30 mars 2026
Douane canadienne

Le conflit au Moyen-Orient risque d’affaiblir la croissance du commerce mondial selon l’OMC

Selon l’Organisation mondiale du commerce (OMC), le commerce mondial devrait ralentir en 2026 après avoir connu une croissance plus forte que prévu en 2025 en raison de l’intensification du commerce des produits nécessaires à l’IA. Les économistes de l’OMC mettent en garde contre le fait que le conflit en cours au Moyen-Orient pourrait encore réduire la croissance du commerce si les prix de l’énergie restaient élevés, et indiquent que l’approvisionnement alimentaire et le commerce des services seraient également mis sous pression du fait des perturbations concernant les voyages et le transport.

La dernière édition de la publication de l’OMC « Perspectives du commerce mondial et statistiques (en anglais) » présente un scénario de croissance de référence qui exclut les chocs des prix de l’énergie et qui prévoit un ralentissement de la croissance du commerce mondial des marchandises, laquelle tomberait de 4,6% en 2025 à 1,9% en 2026, alors que le commerce devrait revenir à la normale après une poussée des échanges de produits liés à l’IA et une anticipation des importations afin d’éviter de nouveaux droits de douane.
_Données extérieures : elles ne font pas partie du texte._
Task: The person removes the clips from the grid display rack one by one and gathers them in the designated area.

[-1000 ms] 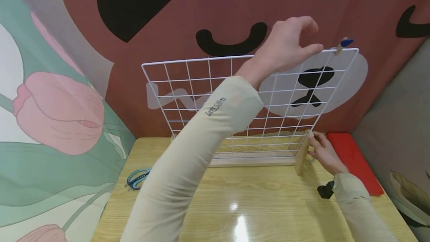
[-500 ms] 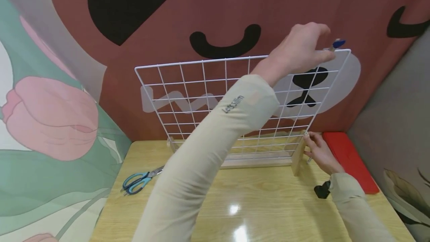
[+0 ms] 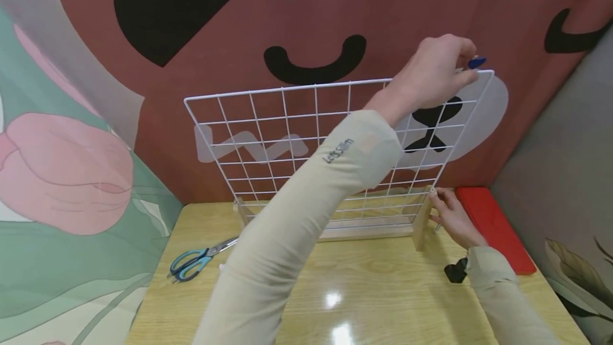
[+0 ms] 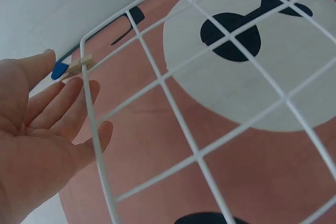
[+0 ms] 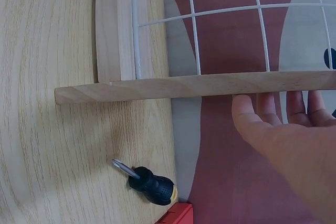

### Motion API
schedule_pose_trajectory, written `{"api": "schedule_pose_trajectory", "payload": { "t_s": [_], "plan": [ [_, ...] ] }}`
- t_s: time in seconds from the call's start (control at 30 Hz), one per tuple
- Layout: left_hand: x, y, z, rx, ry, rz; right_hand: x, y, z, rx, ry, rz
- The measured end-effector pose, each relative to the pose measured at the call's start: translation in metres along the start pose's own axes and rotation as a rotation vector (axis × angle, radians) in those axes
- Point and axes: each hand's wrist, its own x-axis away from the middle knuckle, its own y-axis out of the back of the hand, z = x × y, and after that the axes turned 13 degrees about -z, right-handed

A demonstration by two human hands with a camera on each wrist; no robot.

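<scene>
The left hand [image 3: 431,71] is held at the wire grid's [image 3: 287,142] top right corner, fingers spread by the blue-tipped clothespin [image 4: 71,68] — nothing pinched. The right hand [image 3: 452,217], fingers straight, is laid against the wooden foot [image 5: 199,85] — a screwdriver [image 5: 147,182] lies nearby on the bench [image 3: 373,292].

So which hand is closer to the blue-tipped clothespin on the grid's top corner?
Left. The left hand is up at the wire grid's top right corner, fingers right beside the clothespin. The right hand is far below, at the wooden foot on the table.
</scene>
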Motion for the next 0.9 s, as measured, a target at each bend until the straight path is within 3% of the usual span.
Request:
{"api": "schedule_pose_trajectory", "payload": {
  "t_s": [0.2,0.57,0.77,0.9],
  "plan": [
    [0.0,-0.004,0.0,0.026,0.04,-0.033,0.001,-0.002,0.0,0.003,0.016,0.0],
    [-0.002,-0.004,0.002,-0.004,0.011,-0.1,0.001,-0.009,0.0,-0.013,0.002,0.019],
    [0.001,-0.003,0.0,-0.029,0.032,-0.106,0.002,-0.01,0.002,-0.01,0.0,0.02],
    [0.005,0.002,0.007,-0.013,0.01,-0.17,0.0,-0.013,0.003,-0.02,-0.003,0.042]
  ]
}}
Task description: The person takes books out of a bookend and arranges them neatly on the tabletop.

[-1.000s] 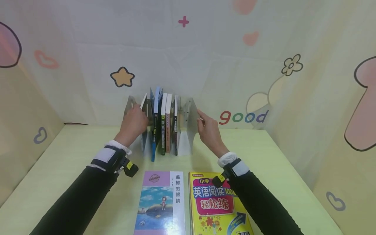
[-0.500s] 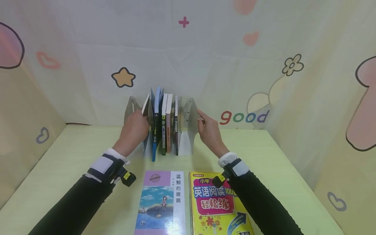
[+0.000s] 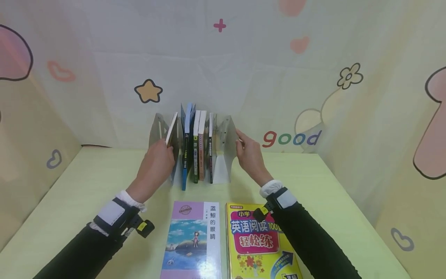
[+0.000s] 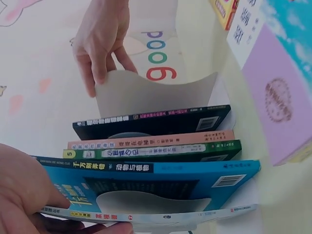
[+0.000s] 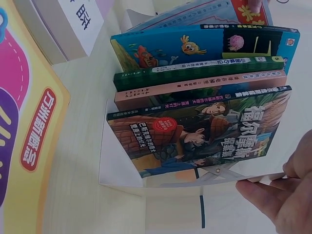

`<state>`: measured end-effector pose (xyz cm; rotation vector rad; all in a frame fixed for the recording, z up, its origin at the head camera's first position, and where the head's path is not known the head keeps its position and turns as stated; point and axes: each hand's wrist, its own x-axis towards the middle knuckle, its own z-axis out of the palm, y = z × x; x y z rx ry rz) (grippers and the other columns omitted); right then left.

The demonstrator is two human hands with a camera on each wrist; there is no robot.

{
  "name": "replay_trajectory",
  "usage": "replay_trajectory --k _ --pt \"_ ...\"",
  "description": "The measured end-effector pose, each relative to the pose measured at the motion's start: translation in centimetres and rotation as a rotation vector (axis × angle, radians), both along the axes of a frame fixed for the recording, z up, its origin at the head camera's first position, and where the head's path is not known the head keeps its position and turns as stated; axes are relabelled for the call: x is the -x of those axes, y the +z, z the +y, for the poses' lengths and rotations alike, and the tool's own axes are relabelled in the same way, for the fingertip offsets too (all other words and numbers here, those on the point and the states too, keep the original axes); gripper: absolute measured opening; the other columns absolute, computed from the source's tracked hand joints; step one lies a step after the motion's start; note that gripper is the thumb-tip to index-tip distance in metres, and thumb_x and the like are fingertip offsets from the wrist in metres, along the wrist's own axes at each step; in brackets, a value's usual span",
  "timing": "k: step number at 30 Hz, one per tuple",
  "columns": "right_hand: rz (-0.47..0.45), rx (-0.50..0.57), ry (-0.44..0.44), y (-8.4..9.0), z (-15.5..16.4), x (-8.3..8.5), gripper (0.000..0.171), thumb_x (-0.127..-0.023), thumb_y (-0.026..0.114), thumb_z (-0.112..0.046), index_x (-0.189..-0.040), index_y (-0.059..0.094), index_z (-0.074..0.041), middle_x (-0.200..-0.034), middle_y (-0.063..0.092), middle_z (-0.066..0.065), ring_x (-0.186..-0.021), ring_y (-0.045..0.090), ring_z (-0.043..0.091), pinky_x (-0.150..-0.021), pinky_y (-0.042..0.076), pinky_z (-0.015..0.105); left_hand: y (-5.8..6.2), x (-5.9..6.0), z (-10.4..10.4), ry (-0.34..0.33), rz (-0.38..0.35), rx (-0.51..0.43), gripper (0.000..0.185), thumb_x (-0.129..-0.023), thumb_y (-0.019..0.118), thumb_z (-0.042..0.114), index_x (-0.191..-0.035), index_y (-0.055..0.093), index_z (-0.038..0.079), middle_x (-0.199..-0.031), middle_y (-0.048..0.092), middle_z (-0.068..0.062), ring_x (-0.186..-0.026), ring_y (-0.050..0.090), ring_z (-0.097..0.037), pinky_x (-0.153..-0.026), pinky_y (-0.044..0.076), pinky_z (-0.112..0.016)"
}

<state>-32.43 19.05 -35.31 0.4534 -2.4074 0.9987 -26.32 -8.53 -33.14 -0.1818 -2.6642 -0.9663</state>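
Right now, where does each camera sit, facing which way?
Head: on the person's head, facing forward and down at the row of books; left hand, right hand and dark sleeves show.
Left wrist: on that wrist, looking across the row toward the right hand; parts of both hands show.
Right wrist: on that wrist, looking back across it; right hand and a left fingertip show.
Shared: both wrist views show the green-spined book.

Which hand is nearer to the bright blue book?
Left: the left hand grips the thin pale book just left of the bright blue book; the right hand holds the right bookend, beyond the green book, pink book and black-spined book.
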Motion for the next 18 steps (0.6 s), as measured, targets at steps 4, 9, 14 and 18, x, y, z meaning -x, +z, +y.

Le volume du commerce mondial des marchandises devrait ensuite augmenter de 2,6% en 2027. Toutefois, un scénario dans lequel les prix du pétrole brut et du gaz naturel liquéfié (GNL) restent élevés tout au long de l’année 2026 ferait baisser de 0,3 point de pourcentage le PIB projeté pour 2026; cela entraînerait alors une baisse de 0,5 point de pourcentage des prévisions commerciales pour cette année, baisse qui pourrait atteindre 1,0 point de pourcentage pour les régions tributaires des importations d’énergie.

Cela signifierait que le volume des échanges de marchandises augmenterait d’à peine 1,4% dans le scénario de prix de l’énergie élevés.

Outre la situation concernant les combustibles, le blocage du détroit d’Ormuz a perturbé les approvisionnements en engrais, qui sont essentiels pour l’agriculture mondiale, étant donné qu’environ un tiers des exportations mondiales d’engrais passent normalement par cette voie navigable. Les principaux producteurs agricoles, comme l’Inde, la Thaïlande et le Brésil, dépendent du Golfe pour respectivement 40%, 70% et 35% de leurs importations d’urée. Les États du Golfe sont également face à un enjeu de sécurité alimentaire, leur dépendance à l’égard des importations étant de 75% en moyenne pour le riz et de plus de 90% pour le maïs, le soja et les huiles végétales – des produits de base dont les coûts seraient plus élevés s’ils passaient par d’autres itinéraires.